[Records excerpted from a collection]
..........
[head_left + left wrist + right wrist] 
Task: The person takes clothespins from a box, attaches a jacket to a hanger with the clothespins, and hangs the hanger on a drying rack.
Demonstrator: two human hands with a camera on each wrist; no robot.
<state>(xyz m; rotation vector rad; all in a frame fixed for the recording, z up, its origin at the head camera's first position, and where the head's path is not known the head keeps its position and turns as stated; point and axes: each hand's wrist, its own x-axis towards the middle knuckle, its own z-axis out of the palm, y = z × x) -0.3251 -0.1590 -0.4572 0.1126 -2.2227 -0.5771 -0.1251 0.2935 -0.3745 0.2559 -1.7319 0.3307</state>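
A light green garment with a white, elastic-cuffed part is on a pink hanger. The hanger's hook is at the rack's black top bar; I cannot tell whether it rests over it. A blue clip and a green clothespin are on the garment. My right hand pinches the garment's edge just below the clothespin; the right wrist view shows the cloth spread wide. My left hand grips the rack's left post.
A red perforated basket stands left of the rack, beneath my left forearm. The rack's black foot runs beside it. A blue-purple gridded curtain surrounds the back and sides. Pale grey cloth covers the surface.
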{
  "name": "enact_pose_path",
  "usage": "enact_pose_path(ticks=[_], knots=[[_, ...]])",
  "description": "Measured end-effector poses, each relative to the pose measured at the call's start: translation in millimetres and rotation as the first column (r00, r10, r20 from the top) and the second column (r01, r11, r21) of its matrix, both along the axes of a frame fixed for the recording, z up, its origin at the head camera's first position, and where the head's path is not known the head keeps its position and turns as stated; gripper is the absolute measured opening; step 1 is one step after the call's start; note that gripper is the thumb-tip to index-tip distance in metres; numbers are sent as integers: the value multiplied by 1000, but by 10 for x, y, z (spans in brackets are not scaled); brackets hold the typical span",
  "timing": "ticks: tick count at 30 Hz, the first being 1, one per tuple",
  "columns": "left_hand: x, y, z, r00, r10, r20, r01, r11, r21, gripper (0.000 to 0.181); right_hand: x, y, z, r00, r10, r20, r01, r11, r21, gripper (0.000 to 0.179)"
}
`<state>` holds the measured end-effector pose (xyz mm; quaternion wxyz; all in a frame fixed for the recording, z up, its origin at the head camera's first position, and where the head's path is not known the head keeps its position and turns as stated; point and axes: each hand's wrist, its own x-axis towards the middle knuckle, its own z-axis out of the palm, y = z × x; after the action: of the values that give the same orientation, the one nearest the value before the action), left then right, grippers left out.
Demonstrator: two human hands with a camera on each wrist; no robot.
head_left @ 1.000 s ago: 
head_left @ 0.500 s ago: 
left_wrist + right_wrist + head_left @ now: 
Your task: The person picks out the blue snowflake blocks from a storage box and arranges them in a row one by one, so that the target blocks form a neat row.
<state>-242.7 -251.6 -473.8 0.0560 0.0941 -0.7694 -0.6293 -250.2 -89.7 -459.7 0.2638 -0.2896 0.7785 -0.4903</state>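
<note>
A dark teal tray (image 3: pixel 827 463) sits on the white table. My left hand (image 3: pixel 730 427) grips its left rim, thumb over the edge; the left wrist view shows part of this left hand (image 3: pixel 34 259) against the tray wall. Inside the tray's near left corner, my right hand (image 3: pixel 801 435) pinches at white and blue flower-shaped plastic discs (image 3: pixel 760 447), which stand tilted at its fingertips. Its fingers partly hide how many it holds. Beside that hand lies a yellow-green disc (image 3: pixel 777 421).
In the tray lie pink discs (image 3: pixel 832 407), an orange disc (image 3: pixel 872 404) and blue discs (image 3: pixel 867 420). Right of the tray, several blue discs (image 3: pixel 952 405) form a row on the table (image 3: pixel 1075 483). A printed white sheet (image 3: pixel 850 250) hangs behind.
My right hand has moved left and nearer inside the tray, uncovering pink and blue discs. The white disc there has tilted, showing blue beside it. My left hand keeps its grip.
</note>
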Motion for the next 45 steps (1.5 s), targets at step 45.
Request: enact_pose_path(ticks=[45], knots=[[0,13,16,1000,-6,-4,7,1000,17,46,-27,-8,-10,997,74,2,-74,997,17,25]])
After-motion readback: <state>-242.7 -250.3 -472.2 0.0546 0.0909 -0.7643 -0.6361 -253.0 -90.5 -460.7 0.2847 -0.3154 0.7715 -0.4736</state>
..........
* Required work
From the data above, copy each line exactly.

* Task output
[head_left + left wrist + right wrist] 
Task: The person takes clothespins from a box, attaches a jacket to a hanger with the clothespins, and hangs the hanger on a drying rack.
Demonstrator: two human hands with a camera on each wrist; no robot.
<state>(xyz m; rotation vector rad; all in a frame fixed for the recording, z up, its origin at the head camera's first position, and where the head's path is not known the head keeps its position and turns as stated; point and axes: each hand's wrist, its own x-axis towards the middle knuckle, its own z-axis out of the palm, y = z × x) -0.3251 -0.1590 -0.4572 0.1126 -2.2227 -0.5771 -0.1251 0.2935 -0.3745 0.2559 -1.7319 0.3307</state>
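A light green garment with a white, elastic-cuffed part is on a pink hanger. The hanger's hook is at the rack's black top bar; I cannot tell whether it rests over it. A blue clip and a green clothespin are on the garment. My right hand pinches the garment's edge just below the clothespin; the right wrist view shows the cloth spread wide. My left hand grips the rack's left post.
A red perforated basket stands left of the rack, beneath my left forearm. The rack's black foot runs beside it. A blue-purple gridded curtain surrounds the back and sides. Pale grey cloth covers the surface.
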{
  "name": "enact_pose_path",
  "usage": "enact_pose_path(ticks=[_], knots=[[_, ...]])",
  "description": "Measured end-effector poses, each relative to the pose measured at the call's start: translation in millimetres and rotation as the first column (r00, r10, r20 from the top) and the second column (r01, r11, r21) of its matrix, both along the axes of a frame fixed for the recording, z up, its origin at the head camera's first position, and where the head's path is not known the head keeps its position and turns as stated; gripper is the absolute measured opening; step 1 is one step after the call's start; note that gripper is the thumb-tip to index-tip distance in metres; numbers are sent as integers: the value multiplied by 1000, but by 10 for x, y, z (spans in brackets are not scaled); brackets hold the typical span",
  "timing": "ticks: tick count at 30 Hz, the first being 1, one per tuple",
  "columns": "left_hand: x, y, z, r00, r10, r20, r01, r11, r21, gripper (0.000 to 0.181); right_hand: x, y, z, r00, r10, r20, r01, r11, r21, gripper (0.000 to 0.179)"
}
`<state>` holds the measured end-effector pose (xyz mm; quaternion wxyz; all in a frame fixed for the recording, z up, its origin at the head camera's first position, and where the head's path is not known the head keeps its position and turns as stated; point and axes: each hand's wrist, its own x-axis towards the middle knuckle, its own z-axis out of the palm, y = z × x; after the action: of the values that give the same orientation, the one nearest the value before the action), left then right, grippers left out.
Demonstrator: two human hands with a camera on each wrist; no robot.
head_left @ 1.000 s ago: 
head_left @ 0.500 s ago: 
left_wrist + right_wrist + head_left @ now: 
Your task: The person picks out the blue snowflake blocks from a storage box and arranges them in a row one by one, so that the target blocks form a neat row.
<state>-242.7 -251.6 -473.8 0.0560 0.0941 -0.7694 -0.6293 -250.2 -89.7 -459.7 0.2638 -0.2896 0.7785 -0.4903</state>
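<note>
A dark teal tray (image 3: pixel 827 463) sits on the white table. My left hand (image 3: pixel 730 427) grips its left rim, thumb over the edge; the left wrist view shows part of this left hand (image 3: pixel 34 259) against the tray wall. Inside the tray's near left corner, my right hand (image 3: pixel 801 435) pinches at white and blue flower-shaped plastic discs (image 3: pixel 760 447), which stand tilted at its fingertips. Its fingers partly hide how many it holds. Beside that hand lies a yellow-green disc (image 3: pixel 777 421).
In the tray lie pink discs (image 3: pixel 832 407), an orange disc (image 3: pixel 872 404) and blue discs (image 3: pixel 867 420). Right of the tray, several blue discs (image 3: pixel 952 405) form a row on the table (image 3: pixel 1075 483). A printed white sheet (image 3: pixel 850 250) hangs behind.
My right hand has moved left and nearer inside the tray, uncovering pink and blue discs. The white disc there has tilted, showing blue beside it. My left hand keeps its grip.
</note>
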Motion for the next 45 steps (1.5 s), targets at step 45.
Request: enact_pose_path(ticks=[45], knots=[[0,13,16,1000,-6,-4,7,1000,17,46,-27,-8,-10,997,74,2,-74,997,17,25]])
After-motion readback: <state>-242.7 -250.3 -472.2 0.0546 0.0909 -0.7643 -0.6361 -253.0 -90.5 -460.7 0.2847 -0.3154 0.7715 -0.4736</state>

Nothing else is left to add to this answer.